Ua Dab (Hmong word for "worshiping the gods") is the religion of most of the Hmong people in China. It is a religion of the animistic and shamanic typology, pantheistic theology, centered on worship and communication with gods and spirits, and on ancestor veneration. Through its history it has incorporated theoretical and ritual elements from Taoism, and broader Chinese culture, especially the emphasis on the pattern of the forces of natural universe and the need of human life to be in accordance with these forces.

Yao Taoism is a branch of Taoism practiced by the Yao or Mien. The Yao adopted Taoism in the 13th century, translating Taoist scriptures from Chinese to their languages, and incorporating the new religion into their culture and ancestral worship. As a result, Yao Taoism is strictly bound to Yao culture, but at the same time its pantheon is more conservative than that of Chinese Taoism, which has evolved differently since the 14th century.

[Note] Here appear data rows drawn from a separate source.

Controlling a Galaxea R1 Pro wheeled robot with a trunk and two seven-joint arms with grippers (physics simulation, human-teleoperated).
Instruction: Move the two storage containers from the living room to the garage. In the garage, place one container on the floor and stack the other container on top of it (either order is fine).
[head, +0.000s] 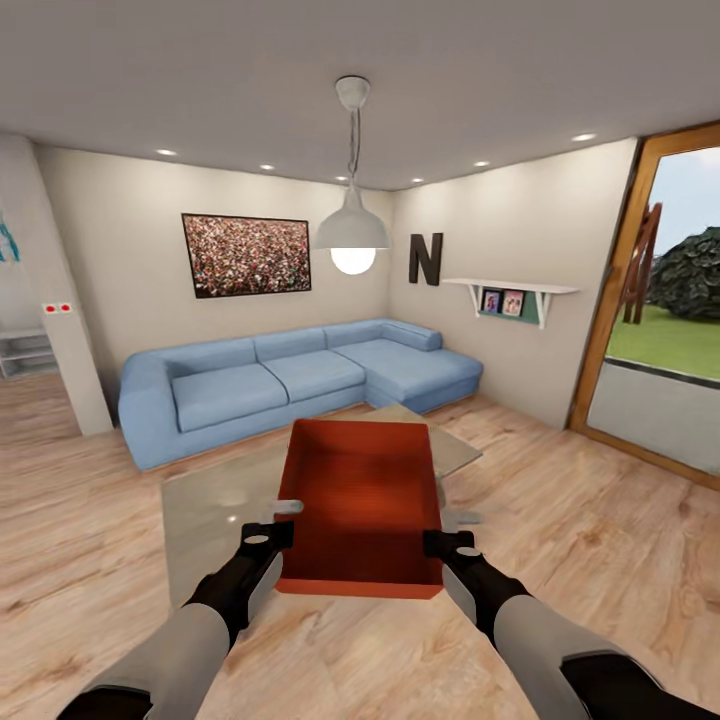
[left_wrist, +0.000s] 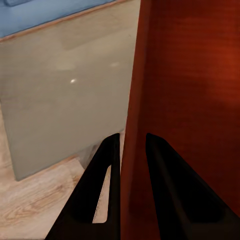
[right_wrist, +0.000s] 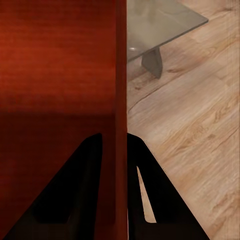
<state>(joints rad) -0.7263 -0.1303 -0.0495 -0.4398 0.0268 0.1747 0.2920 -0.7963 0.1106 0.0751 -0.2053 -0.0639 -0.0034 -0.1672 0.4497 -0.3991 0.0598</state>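
- The storage container (head: 362, 505), held between the left gripper (head: 268, 538) and right gripper (head: 448, 545), hides most of the glass coffee table (head: 205, 505) beyond it.
- In each wrist view the container (left_wrist: 190, 100) (right_wrist: 55, 75) runs off the picture's edges, so its full outline cannot be seen.
- The shelf pictures (head: 502, 301), far beyond the right gripper, are too small to read.

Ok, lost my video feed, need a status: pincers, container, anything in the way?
Left pincer and right pincer each shut on a side wall of the storage container. Container lifted, empty. Glass coffee table and blue sofa ahead.
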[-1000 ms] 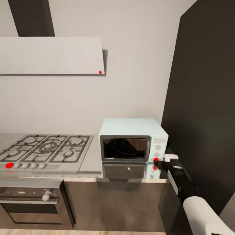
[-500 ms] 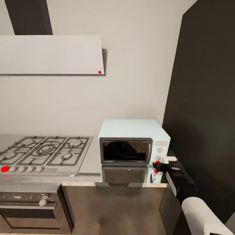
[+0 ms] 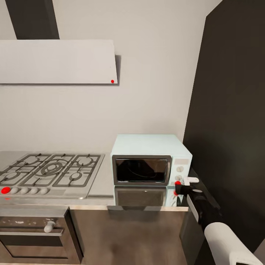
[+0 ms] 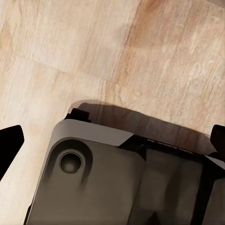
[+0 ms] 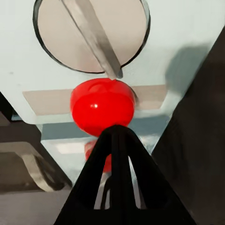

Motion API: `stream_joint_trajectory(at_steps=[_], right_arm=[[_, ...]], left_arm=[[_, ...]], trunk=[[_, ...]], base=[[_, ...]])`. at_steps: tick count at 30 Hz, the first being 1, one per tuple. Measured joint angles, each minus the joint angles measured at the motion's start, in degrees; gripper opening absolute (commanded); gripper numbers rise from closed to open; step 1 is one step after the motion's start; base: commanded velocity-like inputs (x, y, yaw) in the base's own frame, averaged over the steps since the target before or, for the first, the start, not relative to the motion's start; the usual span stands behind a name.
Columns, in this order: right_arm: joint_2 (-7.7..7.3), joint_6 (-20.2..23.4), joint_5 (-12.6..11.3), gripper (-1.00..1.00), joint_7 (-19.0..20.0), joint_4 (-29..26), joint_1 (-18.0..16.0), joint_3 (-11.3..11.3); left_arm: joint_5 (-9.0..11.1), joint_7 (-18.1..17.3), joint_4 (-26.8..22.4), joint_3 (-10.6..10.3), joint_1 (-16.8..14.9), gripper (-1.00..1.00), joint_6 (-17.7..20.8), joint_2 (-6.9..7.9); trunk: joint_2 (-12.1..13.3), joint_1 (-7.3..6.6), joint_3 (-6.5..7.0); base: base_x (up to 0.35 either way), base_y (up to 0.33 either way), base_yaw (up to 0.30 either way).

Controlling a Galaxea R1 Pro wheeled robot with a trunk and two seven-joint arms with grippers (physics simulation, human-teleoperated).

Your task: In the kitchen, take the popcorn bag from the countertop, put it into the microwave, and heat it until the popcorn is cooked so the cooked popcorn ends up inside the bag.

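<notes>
Right gripper (image 3: pixel 179 188): black, at the near right corner of the microwave (image 3: pixel 149 161), its tip against a red button (image 5: pixel 102 106) low on the control panel, below a round knob (image 5: pixel 91 35). Fingers (image 5: pixel 117 154) drawn together to a single point, nothing held between them.
Left gripper: dark fingertips (image 4: pixel 9 143) at the frame edges, set wide apart, over a wooden floor (image 4: pixel 93 51) and the robot's grey base (image 4: pixel 108 183).
Microwave: pale blue, door shut, on the glossy grey countertop (image 3: pixel 105 182) at its right end, beside a dark tall cabinet (image 3: pixel 232 110).
Gas hob (image 3: pixel 48 171): left of the microwave; oven (image 3: pixel 33 232) below, white hood (image 3: pixel 57 62) above.
</notes>
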Motion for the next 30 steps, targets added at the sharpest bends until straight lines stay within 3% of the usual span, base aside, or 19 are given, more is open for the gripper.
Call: stream_joint_trajectory(at_steps=[10,21,25,28,30], right_arm=[[0.05,-0.13,0.19,-1.00,-0.45,1.82,0.00,0.07],[0.04,-0.15,0.20,-1.00,-0.48,2.00,0.89,0.04],[0.04,-0.11,0.04,-1.00,-0.44,2.03,0.95,-0.01],[-0.03,-0.14,1.43,-1.00,-1.54,1.97,0.26,-0.20],[0.03,-0.14,0.13,-1.00,-0.38,1.92,0.00,0.08]], left_arm=[[0.02,0.21,0.01,0.00,0.00,1.00,-0.03,-0.01],[0.02,0.26,-0.01,0.02,0.01,1.00,-0.01,0.07],[0.04,0.30,-0.01,0.02,0.01,1.00,-0.08,0.07],[0.09,0.37,-0.03,0.03,0.03,1.00,-0.19,-0.14],[0.05,0.34,0.02,0.03,0.00,1.00,-0.20,-0.19]], trunk=[[0.00,0.00,0.00],[-0.04,-0.61,-0.01],[-0.04,-0.66,-0.01],[-0.04,-0.05,-0.01],[0.01,0.02,0.00]], base=[[0.003,0.000,0.000],[0.166,0.000,0.000],[-0.006,0.011,0.000],[-0.204,0.167,0.000],[-0.245,0.200,0.000]])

Manchu shamanism (满族萨满教 Mǎnzú sàmǎnjiào) is still practiced by some Manchu people, while most of them are either Buddhists, practitioners of Chinese religion, or not religious. It had important role in the Qing dynasty period. It includes ancestor veneration, as Manchu shamans believe that all the spirits they sacrifice to are the original clans' spirits.

Abrahamic religions[edit]

Christianity[edit]

Puqian Church (Protestant) in Fuzhou, Fujian.
Church of the Holy Family (Catholic) in Wuhan, Hubei.
The Lord's Prayer in Classical Chinese (1889).
Saint Sophia Cathedral (Russian Orthodox) in Harbin, Heilongjiang.
Main article: Christianity in China

Christianity (基督教 Jīdūjiào, "religion of Christ") in China comprises Protestantism (基督教新教 Jīdūjiào xīnjiào, "New-Christianity"), Roman Catholicism (天主教 Tiānzhǔjiào, "religion of the Lord of Heaven"), and a small number of Orthodox Christians (正教 Zhèng jiào). Also Mormonism (摩爾門教 Mó'ěrménjiào) has a tiny presence.[223] The Orthodox Church, which has believers among the Russian minority and some Chinese in the far northeast and far northwest, is officially recognised only in Heilongjiang.[224] There are also a number of heterodox sects of Christian inspiration, including Zhushenism, Linglingism, Fuhuodao, Mentuhui and Eastern Lightning or the Church of Almighty God.[225]

Christianity had existed in China as early as the 7th century AD, having multiple cycles of strong presence for hundreds of years at a time, disappearing for hundreds of years, and then being re-introduced. The arrival of the Persian missionary Alopen in 635, during the early part of the Tang dynasty, is considered by some to be the first entry of the Christian religion into China. What Westerners referred to as Nestorian Christianity flourished for hundreds of years, until Emperor Wuzong of the Tang dynasty adopted anti-religious measures in 845, expelling Buddhism, Christianity, and Zoroastrianism and confiscating their considerable assets. Christianity again came to China in the 13th century during the Mongol-established Yuan dynasty, when the Mongols brought Nestorianism back to the region, and contacts began with the Papacy, such as Franciscan missionaries in 1294. When the native Chinese Ming dynasty overthrew the Yuan dynasty in the 14th century, Christians were again expelled from China.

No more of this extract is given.